#### DATA SECTION
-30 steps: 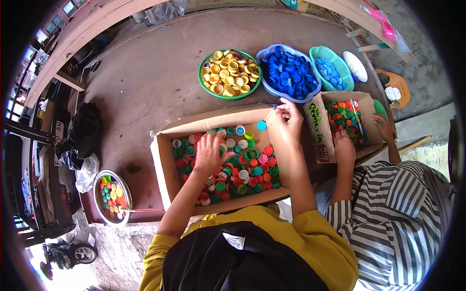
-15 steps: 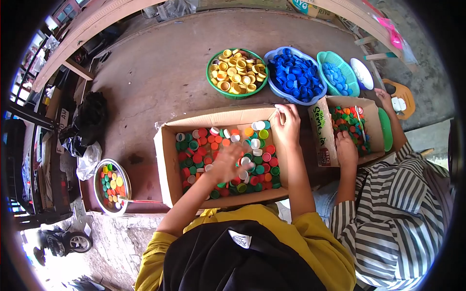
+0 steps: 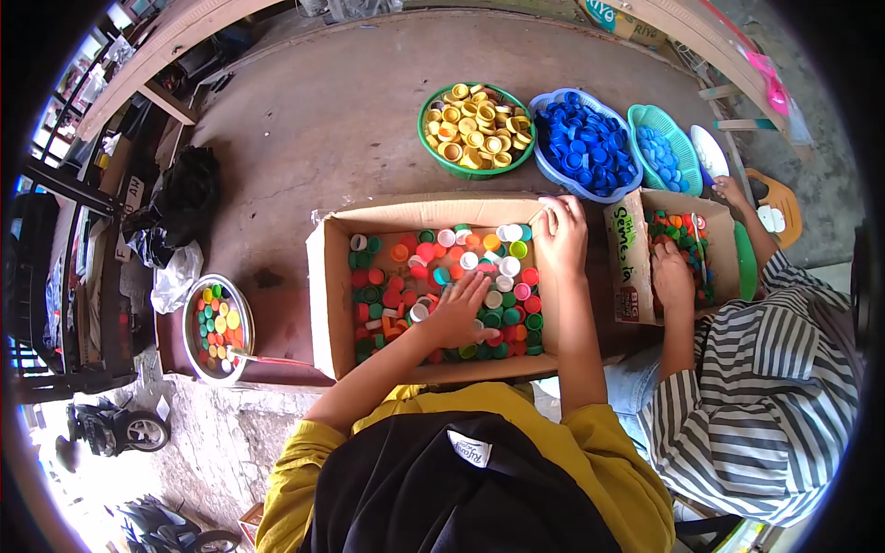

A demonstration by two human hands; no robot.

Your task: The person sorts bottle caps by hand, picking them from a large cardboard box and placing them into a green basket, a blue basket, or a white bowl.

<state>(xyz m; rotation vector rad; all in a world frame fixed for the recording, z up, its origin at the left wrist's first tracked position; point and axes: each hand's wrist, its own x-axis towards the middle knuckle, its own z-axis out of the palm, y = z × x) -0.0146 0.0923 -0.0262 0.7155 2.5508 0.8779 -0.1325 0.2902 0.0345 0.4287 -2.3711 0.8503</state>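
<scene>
My left hand (image 3: 454, 311) lies inside a large cardboard box (image 3: 324, 304), fingers stretched out and palm down on a layer of plastic bottle caps (image 3: 396, 297). These caps are red, green, white and orange, with a lime one near the far side. Some of them are hidden under the hand. At the box's right far corner, my right hand (image 3: 562, 235) has its fingers bent over the top edge, gripping the cardboard.
Beyond the box stand a green basket (image 3: 430, 147) of yellow caps, a lilac basket (image 3: 546, 168) of dark blue caps and a teal basket (image 3: 690, 152) of light blue caps. A metal bowl (image 3: 191, 343) holds mixed caps. A co-worker's hand (image 3: 673, 275) reaches into a smaller box (image 3: 636, 249).
My left hand has gone from a blurred sweep above the caps to resting on them, and some caps have shifted. My right hand stays at the box edge. The view has tilted slightly.
</scene>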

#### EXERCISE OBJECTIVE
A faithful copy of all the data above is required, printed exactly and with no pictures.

#### ANSWER AREA
-30 steps: 
-15 steps: 
+0 steps: 

A demonstration by two human hands; no robot.

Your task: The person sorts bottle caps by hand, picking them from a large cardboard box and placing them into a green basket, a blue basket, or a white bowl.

<state>(xyz m; rotation vector rad; all in a world frame fixed for the recording, z up, its origin at the left wrist's first tracked position; point and axes: each hand's wrist, its own x-axis towards the middle knuckle, its own z-axis out of the palm, y = z × x) -0.0146 0.0923 -0.0262 0.7155 2.5508 0.8779 -0.1325 0.2902 0.0345 0.4287 -2.3711 0.8503</state>
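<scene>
My left hand (image 3: 454, 311) lies inside a large cardboard box (image 3: 324, 304), fingers stretched out and palm down on a layer of plastic bottle caps (image 3: 396, 297). These caps are red, green, white and orange, with a lime one near the far side. Some of them are hidden under the hand. At the box's right far corner, my right hand (image 3: 562, 235) has its fingers bent over the top edge, gripping the cardboard.
Beyond the box stand a green basket (image 3: 430, 147) of yellow caps, a lilac basket (image 3: 546, 168) of dark blue caps and a teal basket (image 3: 690, 152) of light blue caps. A metal bowl (image 3: 191, 343) holds mixed caps. A co-worker's hand (image 3: 673, 275) reaches into a smaller box (image 3: 636, 249).
My left hand has gone from a blurred sweep above the caps to resting on them, and some caps have shifted. My right hand stays at the box edge. The view has tilted slightly.
</scene>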

This completes the answer.